Unas gotas cayeron sobre su cabeza.
—Empieza a llover. Creo que ya te lo he contado todo. Volveré pronto. Hasta pronto, amor mío. —Acarició la foto una última vez, se secó las lágrimas y se marchó, esquivando las tumbas recientes.
El autobús tardó en llegar. Regina llegó a casa empapada y helada. No le apetecía entrar en aquel piso vacío.
Junto a la puerta del edificio había una furgoneta con las puertas traseras abiertas. Unos hombres descargaban cajas, muebles y bolsas, llevándolos al ascensor. Una vecina protestaba porque no podía pasar. Los mudadores no respondían, seguían trabajando.
—Buenas. ¿Saben a qué piso se mudan? —preguntó Regina.
—Hola, Regina. No sé el número, pero es en el sexto. Los Rodríguez vendieron el piso en invierno, se compraron una casa. Tú vives en el séptimo, ¿no? Pues tendrás vecinos justo debajo. Bueno, me voy al mercado, tengo a mi nieta sola… —Ambas se apartaron con dificultad entre las cajas.
Regina subió en el ascensor, abrió su puerta. La recibió un silencio opresivo. Se desvistió, entró en la cocina y pisó un charco.
—¡Justo lo que me faltaba!
Abrió el armario bajo el fregadero y vio un hilo de agua saliendo de la llave de paso. Intentó cerrarla con fuerza, pero solo lo empeoró. Era sábado. Si llamaba al fontanero, cortaría el agua a todo el edificio por dos días. Puso un cubo, limpió el suelo y bajó a ver a los nuevos vecinos. La puerta estaba entreabierta.
—¡Hola! ¡Les estoy inundando! —gritó hacia dentro.
Un hombre de unos cuarenta años asomó la cabeza. Regina dio un paso atrás, sorprendida.
—Buenas.
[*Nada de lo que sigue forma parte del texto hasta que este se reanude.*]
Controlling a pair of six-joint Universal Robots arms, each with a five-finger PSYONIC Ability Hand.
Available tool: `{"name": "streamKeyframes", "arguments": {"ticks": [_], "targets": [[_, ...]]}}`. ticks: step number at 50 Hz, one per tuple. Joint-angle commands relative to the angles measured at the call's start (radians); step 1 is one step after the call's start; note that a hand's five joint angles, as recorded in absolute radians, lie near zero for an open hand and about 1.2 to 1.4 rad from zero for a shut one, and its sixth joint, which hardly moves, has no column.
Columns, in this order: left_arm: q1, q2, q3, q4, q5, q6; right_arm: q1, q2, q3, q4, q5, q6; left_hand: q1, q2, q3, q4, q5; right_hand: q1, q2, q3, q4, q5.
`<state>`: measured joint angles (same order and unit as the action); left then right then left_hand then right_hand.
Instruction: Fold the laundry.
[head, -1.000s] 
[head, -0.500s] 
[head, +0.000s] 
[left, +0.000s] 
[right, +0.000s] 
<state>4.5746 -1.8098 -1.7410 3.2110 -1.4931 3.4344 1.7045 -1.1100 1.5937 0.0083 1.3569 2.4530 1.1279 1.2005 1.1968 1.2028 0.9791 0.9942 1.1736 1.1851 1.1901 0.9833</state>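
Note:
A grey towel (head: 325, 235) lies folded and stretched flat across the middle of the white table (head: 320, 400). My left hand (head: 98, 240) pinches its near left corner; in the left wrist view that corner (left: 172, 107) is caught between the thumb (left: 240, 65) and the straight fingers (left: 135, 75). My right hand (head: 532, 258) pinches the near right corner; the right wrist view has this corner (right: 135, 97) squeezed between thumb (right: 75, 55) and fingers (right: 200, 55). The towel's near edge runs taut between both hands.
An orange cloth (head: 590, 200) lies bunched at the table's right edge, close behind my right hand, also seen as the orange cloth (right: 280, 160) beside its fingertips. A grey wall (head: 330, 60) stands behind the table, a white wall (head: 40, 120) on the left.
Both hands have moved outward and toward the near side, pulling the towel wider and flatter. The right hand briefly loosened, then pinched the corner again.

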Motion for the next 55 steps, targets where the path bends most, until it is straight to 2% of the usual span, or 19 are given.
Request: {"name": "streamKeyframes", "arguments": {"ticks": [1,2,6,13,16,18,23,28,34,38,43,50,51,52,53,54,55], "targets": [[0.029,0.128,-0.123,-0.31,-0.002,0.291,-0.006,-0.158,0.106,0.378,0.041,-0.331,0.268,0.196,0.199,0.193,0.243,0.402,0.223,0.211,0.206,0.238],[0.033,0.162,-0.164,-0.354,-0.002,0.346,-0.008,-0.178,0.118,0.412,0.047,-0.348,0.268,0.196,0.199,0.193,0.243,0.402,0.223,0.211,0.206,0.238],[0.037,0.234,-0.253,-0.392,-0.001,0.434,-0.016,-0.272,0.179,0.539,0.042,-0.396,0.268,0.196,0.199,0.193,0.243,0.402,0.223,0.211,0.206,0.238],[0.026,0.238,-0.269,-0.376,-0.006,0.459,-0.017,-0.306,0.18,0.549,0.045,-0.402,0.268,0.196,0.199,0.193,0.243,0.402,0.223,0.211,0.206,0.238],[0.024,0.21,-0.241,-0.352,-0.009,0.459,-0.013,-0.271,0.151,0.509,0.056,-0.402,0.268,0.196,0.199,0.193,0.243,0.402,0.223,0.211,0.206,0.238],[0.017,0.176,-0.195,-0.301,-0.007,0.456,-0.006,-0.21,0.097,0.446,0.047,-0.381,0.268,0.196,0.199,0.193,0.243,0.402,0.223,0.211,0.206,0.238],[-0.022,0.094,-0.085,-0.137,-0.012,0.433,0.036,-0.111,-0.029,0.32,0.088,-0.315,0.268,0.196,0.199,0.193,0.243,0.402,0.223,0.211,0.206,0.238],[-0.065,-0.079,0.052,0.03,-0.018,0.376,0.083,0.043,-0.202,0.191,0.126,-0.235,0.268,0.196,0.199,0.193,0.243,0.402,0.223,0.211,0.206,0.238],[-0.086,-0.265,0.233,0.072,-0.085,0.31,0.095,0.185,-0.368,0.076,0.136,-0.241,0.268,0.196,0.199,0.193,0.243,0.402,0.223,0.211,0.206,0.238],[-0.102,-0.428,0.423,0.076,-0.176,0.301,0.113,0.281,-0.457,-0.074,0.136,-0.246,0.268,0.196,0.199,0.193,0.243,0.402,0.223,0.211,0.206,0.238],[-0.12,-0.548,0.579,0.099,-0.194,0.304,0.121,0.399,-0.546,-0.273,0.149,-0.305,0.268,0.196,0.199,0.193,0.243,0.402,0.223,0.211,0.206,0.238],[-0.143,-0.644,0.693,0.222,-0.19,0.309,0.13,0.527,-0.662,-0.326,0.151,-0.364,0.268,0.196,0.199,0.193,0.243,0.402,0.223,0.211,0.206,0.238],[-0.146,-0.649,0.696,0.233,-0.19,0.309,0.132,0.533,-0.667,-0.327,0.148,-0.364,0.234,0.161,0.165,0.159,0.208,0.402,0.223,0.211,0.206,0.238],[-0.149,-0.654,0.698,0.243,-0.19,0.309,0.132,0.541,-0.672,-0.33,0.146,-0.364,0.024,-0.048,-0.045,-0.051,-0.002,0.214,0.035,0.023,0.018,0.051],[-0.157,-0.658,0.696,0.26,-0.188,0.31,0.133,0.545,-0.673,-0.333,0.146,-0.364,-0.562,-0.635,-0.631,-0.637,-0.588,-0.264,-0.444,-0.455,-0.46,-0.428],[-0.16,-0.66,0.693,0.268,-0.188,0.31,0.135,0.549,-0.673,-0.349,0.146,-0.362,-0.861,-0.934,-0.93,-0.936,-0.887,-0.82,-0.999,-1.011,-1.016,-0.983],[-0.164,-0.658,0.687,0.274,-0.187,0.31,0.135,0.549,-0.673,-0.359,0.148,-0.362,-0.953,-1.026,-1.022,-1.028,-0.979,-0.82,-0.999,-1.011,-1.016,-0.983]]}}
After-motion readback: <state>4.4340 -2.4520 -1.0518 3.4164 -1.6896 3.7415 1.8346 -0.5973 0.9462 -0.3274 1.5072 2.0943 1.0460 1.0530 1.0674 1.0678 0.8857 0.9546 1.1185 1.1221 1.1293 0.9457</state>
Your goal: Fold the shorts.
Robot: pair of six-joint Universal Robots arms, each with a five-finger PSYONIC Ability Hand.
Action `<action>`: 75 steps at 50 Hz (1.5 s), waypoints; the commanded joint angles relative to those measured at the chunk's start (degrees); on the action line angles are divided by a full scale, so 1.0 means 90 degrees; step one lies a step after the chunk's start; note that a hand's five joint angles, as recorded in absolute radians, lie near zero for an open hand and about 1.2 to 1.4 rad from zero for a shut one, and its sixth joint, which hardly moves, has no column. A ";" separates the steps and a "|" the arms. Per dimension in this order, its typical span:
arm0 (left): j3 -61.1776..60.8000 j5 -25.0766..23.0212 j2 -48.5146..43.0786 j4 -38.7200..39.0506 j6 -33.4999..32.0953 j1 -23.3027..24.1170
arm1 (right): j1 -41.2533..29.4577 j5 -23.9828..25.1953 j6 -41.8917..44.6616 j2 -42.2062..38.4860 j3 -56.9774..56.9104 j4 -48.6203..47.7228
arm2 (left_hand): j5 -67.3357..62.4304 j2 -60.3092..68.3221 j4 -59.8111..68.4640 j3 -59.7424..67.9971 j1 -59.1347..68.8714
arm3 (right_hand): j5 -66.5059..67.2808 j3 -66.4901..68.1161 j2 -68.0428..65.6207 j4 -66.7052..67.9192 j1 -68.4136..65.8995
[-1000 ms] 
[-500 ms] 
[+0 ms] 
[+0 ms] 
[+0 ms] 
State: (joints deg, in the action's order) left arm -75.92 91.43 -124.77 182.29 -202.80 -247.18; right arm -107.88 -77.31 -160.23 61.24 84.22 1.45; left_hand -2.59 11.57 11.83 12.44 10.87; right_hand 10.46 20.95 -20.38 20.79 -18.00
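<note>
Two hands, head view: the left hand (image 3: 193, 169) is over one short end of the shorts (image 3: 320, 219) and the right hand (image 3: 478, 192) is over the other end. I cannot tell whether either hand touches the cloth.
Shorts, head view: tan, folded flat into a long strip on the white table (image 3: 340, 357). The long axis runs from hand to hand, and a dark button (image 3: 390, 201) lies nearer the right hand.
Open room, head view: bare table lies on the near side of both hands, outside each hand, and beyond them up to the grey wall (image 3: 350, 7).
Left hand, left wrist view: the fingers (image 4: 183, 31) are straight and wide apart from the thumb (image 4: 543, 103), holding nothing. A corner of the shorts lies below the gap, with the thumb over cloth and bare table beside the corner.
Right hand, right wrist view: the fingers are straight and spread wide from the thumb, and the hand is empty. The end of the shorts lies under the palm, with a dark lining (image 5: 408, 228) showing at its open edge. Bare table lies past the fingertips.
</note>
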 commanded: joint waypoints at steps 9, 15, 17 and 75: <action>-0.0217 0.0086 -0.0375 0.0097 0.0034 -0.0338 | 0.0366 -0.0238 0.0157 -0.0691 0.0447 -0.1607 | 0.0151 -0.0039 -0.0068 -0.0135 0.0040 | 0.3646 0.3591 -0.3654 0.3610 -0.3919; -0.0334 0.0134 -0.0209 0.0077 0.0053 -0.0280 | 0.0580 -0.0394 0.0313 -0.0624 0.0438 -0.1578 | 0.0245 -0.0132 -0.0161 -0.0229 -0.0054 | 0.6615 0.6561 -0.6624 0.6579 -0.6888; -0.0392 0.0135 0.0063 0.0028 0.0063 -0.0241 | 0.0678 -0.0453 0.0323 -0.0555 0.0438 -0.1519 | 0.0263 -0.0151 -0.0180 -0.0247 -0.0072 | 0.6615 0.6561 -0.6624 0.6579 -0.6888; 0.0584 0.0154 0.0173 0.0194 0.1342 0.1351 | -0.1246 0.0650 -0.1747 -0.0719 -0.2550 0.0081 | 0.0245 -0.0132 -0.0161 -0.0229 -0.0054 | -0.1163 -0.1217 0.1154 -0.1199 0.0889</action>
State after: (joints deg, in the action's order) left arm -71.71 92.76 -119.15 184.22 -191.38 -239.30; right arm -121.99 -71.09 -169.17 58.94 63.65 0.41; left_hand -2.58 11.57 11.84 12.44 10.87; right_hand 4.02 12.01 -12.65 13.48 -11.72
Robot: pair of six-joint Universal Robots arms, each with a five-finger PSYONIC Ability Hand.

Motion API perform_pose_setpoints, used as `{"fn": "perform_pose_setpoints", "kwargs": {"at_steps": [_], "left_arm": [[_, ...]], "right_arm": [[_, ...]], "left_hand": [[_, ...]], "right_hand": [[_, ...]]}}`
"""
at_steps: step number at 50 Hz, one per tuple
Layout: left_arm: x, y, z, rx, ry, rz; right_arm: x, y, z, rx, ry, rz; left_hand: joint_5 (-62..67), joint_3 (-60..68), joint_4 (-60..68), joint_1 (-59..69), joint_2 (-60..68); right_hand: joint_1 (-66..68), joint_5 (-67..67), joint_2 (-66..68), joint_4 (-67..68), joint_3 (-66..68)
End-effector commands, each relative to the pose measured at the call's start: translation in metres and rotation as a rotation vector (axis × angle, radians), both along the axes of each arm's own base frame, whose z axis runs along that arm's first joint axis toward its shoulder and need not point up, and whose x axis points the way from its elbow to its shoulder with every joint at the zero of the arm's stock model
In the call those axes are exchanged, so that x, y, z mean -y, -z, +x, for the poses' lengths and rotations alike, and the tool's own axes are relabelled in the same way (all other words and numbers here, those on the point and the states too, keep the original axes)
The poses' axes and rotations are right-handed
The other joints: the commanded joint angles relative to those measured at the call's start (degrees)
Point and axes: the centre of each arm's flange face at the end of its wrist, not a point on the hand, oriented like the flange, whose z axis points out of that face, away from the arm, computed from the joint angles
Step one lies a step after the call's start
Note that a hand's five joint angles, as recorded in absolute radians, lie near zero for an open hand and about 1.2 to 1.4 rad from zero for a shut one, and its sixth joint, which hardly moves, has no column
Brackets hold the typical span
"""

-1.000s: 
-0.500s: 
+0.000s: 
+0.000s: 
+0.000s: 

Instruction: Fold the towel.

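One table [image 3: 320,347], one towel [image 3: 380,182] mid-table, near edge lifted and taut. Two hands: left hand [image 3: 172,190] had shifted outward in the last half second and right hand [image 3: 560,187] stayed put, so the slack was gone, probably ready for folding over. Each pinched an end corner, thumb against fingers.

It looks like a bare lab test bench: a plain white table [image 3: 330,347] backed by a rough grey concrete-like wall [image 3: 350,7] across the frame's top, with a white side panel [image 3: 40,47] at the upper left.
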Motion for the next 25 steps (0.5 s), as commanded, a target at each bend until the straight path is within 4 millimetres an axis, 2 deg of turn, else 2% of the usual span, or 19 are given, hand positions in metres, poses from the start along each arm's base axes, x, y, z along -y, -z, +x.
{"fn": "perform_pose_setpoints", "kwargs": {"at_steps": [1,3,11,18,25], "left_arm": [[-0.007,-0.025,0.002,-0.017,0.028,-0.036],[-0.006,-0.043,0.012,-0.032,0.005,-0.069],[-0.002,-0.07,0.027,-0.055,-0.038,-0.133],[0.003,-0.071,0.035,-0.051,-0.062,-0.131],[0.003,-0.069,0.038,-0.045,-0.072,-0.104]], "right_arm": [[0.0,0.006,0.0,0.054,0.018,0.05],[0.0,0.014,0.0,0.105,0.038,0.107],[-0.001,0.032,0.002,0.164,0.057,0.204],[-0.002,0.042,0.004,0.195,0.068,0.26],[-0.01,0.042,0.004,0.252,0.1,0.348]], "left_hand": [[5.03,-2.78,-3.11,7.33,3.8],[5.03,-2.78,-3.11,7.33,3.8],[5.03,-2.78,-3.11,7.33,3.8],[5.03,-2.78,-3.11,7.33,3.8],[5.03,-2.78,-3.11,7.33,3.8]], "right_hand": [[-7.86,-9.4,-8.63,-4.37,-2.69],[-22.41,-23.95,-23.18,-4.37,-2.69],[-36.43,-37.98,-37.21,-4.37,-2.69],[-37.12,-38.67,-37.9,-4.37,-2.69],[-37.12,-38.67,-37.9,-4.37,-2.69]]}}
Soy su vecina de arriba. Tengo una fuga en la cocina, ¿ha llegado agua aquí?
—A ver, pase.
Regina entró tras él. Una mancha húmeda se extendía por el techo.
—Lo siento, pagaré los daños —dijo, avergonzada.
—No hace falta, igual iba a reformar. Subamos a ver qué se puede hacer. ¿Ha llamado al fontanero?
—Cortaría el agua hasta el lunes.
—Entonces, espere. Ahora traen mis cosas, buscaré mi caja de herramientas y subo.
LlegóLlegó dos horas después, encontró la herramienta adecuada y, con unos movimientos precisos, detuvo la fuga mientras Regina observaba en silencio, recordando cómo su esposo también solía arreglar las cosas sin decir palabra.